[TASK DIRECTIONS] The expected reply is all of the data, returned exactly.

[RAW DATA]
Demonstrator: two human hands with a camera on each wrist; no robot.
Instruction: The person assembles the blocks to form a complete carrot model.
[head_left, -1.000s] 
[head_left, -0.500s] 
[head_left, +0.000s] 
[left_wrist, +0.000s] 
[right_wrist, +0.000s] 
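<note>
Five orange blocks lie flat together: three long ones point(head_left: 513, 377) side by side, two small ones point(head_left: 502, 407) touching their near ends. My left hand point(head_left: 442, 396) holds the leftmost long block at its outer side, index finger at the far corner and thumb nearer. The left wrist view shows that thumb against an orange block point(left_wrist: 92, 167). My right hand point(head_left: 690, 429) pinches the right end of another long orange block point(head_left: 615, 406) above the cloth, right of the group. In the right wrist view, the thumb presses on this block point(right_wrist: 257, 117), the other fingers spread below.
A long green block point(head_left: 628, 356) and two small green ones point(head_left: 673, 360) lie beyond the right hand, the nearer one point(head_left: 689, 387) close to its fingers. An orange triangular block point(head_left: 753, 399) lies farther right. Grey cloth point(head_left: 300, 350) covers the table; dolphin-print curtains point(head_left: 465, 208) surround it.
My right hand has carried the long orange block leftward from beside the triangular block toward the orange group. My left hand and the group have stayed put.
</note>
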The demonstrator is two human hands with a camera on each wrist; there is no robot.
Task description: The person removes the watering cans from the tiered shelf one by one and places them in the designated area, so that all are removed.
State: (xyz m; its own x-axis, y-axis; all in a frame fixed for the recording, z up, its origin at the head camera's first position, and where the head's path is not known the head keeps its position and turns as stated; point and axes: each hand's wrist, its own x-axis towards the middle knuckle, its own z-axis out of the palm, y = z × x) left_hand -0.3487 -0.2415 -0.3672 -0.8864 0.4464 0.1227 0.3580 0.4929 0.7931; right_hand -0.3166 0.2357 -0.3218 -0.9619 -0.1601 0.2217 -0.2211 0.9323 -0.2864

[RESPONSE]
Demonstrator: two human hands with a camera on each wrist; no robot.
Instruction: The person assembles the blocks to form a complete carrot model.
[head_left, -1.000s] 
[head_left, -0.500s] 
[head_left, +0.000s] 
[left_wrist, +0.000s] 
[right_wrist, +0.000s] 
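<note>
Five orange blocks lie flat together: three long ones point(head_left: 513, 377) side by side, two small ones point(head_left: 502, 407) touching their near ends. My left hand point(head_left: 442, 396) holds the leftmost long block at its outer side, index finger at the far corner and thumb nearer. The left wrist view shows that thumb against an orange block point(left_wrist: 92, 167). My right hand point(head_left: 690, 429) pinches the right end of another long orange block point(head_left: 615, 406) above the cloth, right of the group. In the right wrist view, the thumb presses on this block point(right_wrist: 257, 117), the other fingers spread below.
A long green block point(head_left: 628, 356) and two small green ones point(head_left: 673, 360) lie beyond the right hand, the nearer one point(head_left: 689, 387) close to its fingers. An orange triangular block point(head_left: 753, 399) lies farther right. Grey cloth point(head_left: 300, 350) covers the table; dolphin-print curtains point(head_left: 465, 208) surround it.
My right hand has carried the long orange block leftward from beside the triangular block toward the orange group. My left hand and the group have stayed put.
</note>
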The demonstrator is two human hands with a camera on each wrist; there is no robot.
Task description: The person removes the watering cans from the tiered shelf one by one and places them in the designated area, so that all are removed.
State: (xyz m; its own x-axis, y-axis; all in a frame fixed for the recording, z up, its origin at the head camera's first position, and where the head's path is not known the head keeps its position and turns as stated; point and axes: each hand's wrist, its own x-axis towards the middle knuckle, its own z-axis out of the palm, y = z × x) left_hand -0.3487 -0.2415 -0.3672 -0.8864 0.4464 0.1227 0.3580 0.4929 0.7931; right_hand -0.3166 0.2357 -0.3218 -0.9619 -0.1601 0.2217 -0.2211 0.9323 -0.2864

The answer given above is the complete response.